Sur Android, PrivadoVPN est disponible via le Google Play Store, l’Amazon Appstore et l’AppGallery de Huawei. Sur iPhone et iPad, l’application se télécharge depuis l’App Store d’Apple.

Comment configurer PrivadoVPN sur sa box internet ?

PrivadoVPN n’est pas pensé pour une installation directe sur les box des FAI français. Pour protéger l’ensemble du réseau domestique, il faut donc passer par un routeur compatible et y importer manuellement un fichier de configuration OpenVPN ou WireGuard généré depuis le tableau de bord du service.
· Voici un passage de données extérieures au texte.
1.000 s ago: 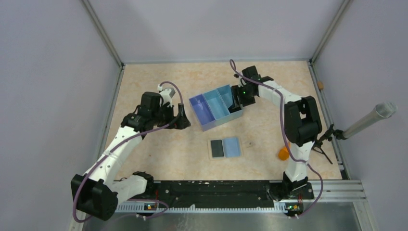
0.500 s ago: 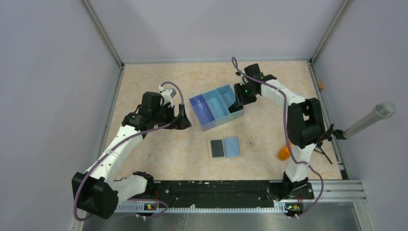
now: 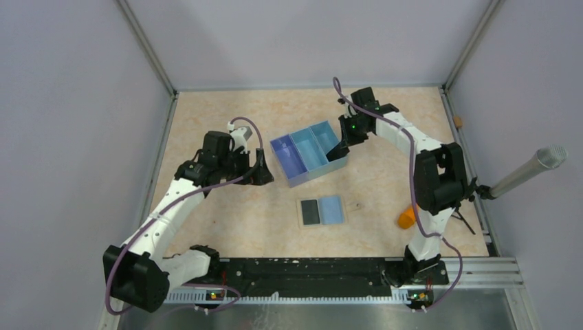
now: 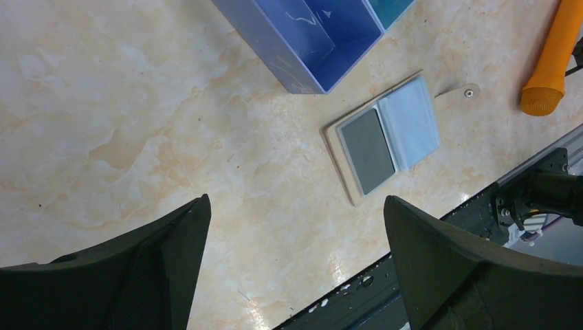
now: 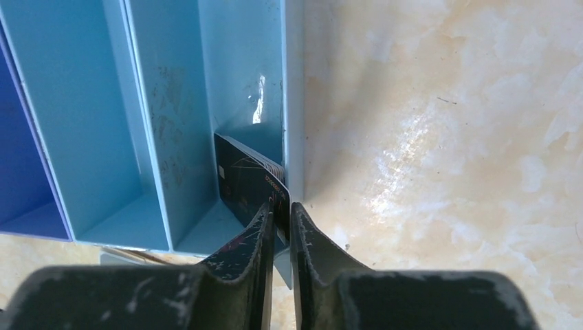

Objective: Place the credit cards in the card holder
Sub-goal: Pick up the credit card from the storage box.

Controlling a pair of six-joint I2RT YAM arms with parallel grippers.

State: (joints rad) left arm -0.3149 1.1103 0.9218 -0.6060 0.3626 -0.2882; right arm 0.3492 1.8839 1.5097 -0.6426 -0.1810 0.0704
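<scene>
While the right gripper's point(image 5: 280, 227) jaws stand narrow, pinching the upper edge of a dark card point(image 5: 244, 182), that card stands tilted in the blue tray's point(image 5: 141, 124) rightmost compartment, against its outer wall. The left gripper point(image 4: 295, 206) hangs wide apart, holding nothing, above the table point(image 4: 137, 124). Near the tray, a grey card point(image 4: 368, 150) and a light-blue card point(image 4: 412, 124) lie side by side on the card holder point(image 4: 337, 148).

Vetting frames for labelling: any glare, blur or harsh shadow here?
Right wrist: glare on the table and tray wall; right claw, close to the lens, soft; the dark card sharp. Left wrist: left claw dark, unfocused. Top external: evenly lit.
</scene>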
PrivadoVPN fournit d’ailleurs des guides de configuration pour plusieurs environnements, dont Asus, GL.iNet, DD-WRT ou encore certaines FRITZ!Box compatibles avec WireGuard. La mise en place reste donc possible, mais elle relève clairement d’une installation manuelle sur routeur plutôt que d’un usage prêt à l’emploi sur box opérateur.

Comment configurer PrivadoVPN sur Android TV ?

PrivadoVPN propose bien une application dédiée à Android TV, téléchargeable directement depuis le Google Play Store. L’installation suit ensuite la même logique que sur les autres plateformes. Il suffit de se connecter à son compte, d’autoriser la création du profil VPN si nécessaire, puis de choisir un emplacement pour commencer à utiliser le service.